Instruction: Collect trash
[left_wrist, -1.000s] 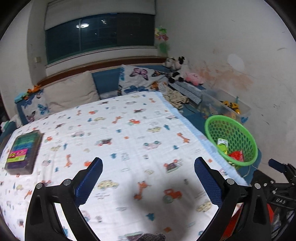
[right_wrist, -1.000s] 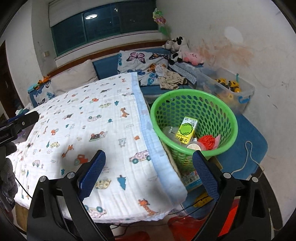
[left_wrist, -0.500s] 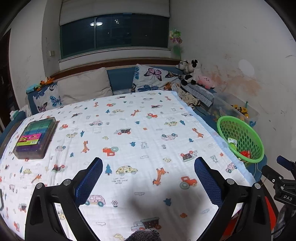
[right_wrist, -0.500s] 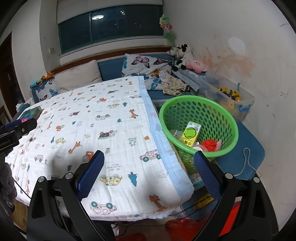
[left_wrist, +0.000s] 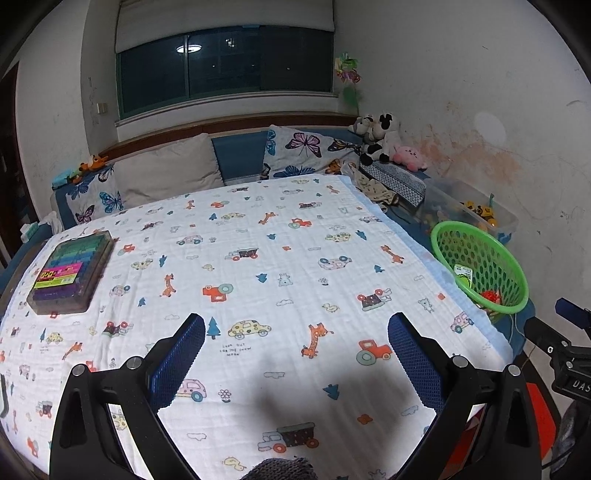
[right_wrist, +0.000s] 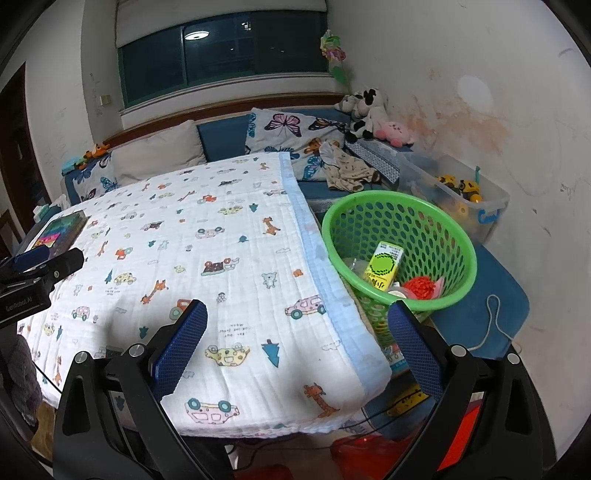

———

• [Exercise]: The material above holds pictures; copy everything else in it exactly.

• [Reply]:
Instruction: Collect trash
[left_wrist, -1.000s] 
[right_wrist, -1.000s] 
[left_wrist, -0.500s] 
[right_wrist, -0.500s] 
[left_wrist, +0.000s] 
[right_wrist, +0.000s] 

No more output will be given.